“A Midsummer Night’s Dream” has the makings of a fairy tale: a forest full of meddling fairies, magic potions that spark romantic fancies, a series of comedic errors and a happy ending. And yet, in the hands of Romanian theater director Silviu Purcarete, working off a radically reimagined script by playwright Hideki Noda, William Shakespeare’s comedy about disorder and hearts led astray takes on an altogether more disquieting tone.
It should be no surprise, though, as Purcarete is a veteran director who has been wowing audiences around the world for almost 40 years with his fantastical and often macabre stagings of classics. Those include Greek tragedies, works by Shakespeare, and a particularly inventive take on Goethe’s “Faust” with Romania's Radu Stanca National Theatre in 2007. He has also directed several productions of “A Midsummer Night’s Dream,” including a renowned large-scale version with Russian actors at the 20th Gdansk Shakespeare Festival in Poland in 2016.

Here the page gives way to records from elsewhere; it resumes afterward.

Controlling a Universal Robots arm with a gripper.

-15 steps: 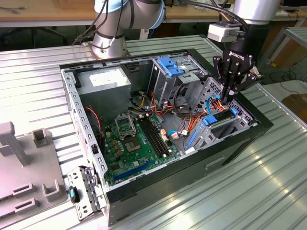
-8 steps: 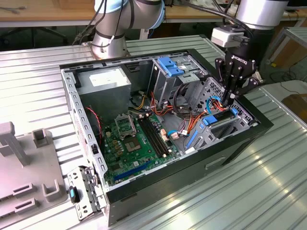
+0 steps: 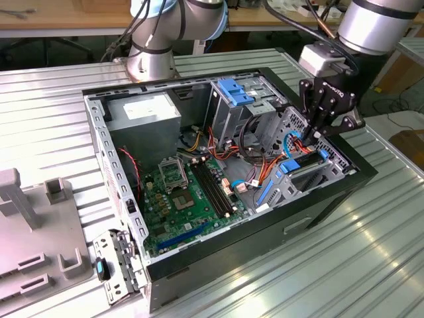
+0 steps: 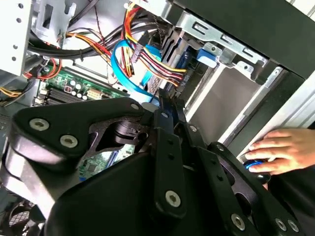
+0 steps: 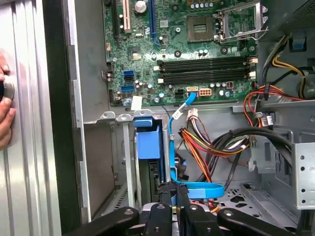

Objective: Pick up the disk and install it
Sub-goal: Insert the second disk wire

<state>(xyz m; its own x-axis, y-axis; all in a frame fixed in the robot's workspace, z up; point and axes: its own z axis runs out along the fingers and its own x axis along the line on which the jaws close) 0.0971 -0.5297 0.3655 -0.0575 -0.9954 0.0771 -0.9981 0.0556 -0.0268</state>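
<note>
Gripper (image 5: 173, 191) links crowd both wrist views, jaws drawn narrow, nearly together, over the front drive bay. We see the disk (image 5: 147, 140) standing on edge in that bay by its light-blue bracket, approx. level w/ the bay top; whether the tips pinch it we can't tell. A person's hand (image 4: 280, 150) rests on the case (image 3: 252, 258) outside. We judge insertion is under way; seating calls for a straight push clear of the cable bundle (image 5: 211, 142).
</note>
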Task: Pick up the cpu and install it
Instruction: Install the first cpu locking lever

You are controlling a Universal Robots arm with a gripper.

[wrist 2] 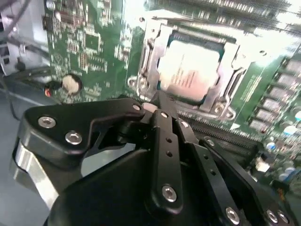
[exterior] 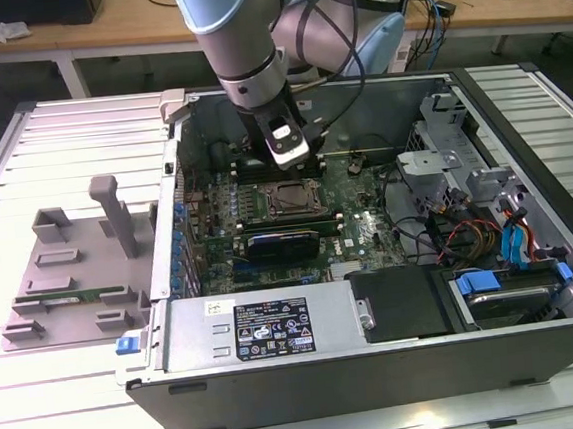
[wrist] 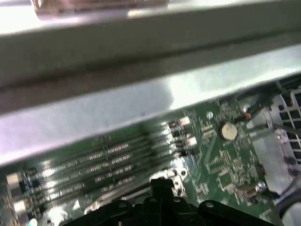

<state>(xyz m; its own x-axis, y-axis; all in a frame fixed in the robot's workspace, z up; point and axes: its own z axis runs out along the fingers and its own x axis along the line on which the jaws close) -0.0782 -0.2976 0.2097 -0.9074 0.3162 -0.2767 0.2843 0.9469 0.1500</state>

“It is very exciting because it's a completely new way of seeing things,” Purcarete, 70, says of Noda’s work, which is set in modern Japan. “The plot starts like Shakespeare’s, but it develops differently. I could say it’s a completely new play, but it has some quotes from the original. However, Noda’s text is full of wordplay and very Japanese references — and obscenities that are specifically Japanese — and I can’t deal with all that at all.”